Building Your Data Network

Tony Seale
10 min readFeb 16, 2023

--

… how to give each data item a Data URL

by Tony Seale

Making Data Searchable

There’s a growing understanding that the key to a successful modern business lies in the quality and depth of the data it holds. Established companies have access to vast amounts of valuable data, but it’s scattered and fragmented across various systems, making it difficult to access and use. This results in inconsistent, duplicated, and often incomplete information that can’t be easily measured for accuracy, coherence, or origin.

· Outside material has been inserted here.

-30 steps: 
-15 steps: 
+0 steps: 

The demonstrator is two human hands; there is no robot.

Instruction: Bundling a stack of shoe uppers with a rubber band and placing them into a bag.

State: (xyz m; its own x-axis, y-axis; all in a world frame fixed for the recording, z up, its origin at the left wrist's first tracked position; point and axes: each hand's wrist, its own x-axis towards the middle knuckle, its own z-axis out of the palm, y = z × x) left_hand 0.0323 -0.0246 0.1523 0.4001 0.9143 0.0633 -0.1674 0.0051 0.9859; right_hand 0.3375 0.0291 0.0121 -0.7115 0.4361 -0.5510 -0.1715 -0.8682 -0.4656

Raw data is limited in its value. True value derives from the information and knowledge bound within the relationships between different datasets. When an organisation’s data is connected into a unified whole, its value and richness multiply. This is because when an organisation’s data is unified and connected in this way, the scope, complexity and magnitude of questions that can be asked of it are revolutionised. Suddenly, answers to questions such as “what would be the consequences of leaving market X?” or “how many applications use the data from this particular system?” or “what are all our interactions with this or that customer?” is now available to them at the touch of their fingertips.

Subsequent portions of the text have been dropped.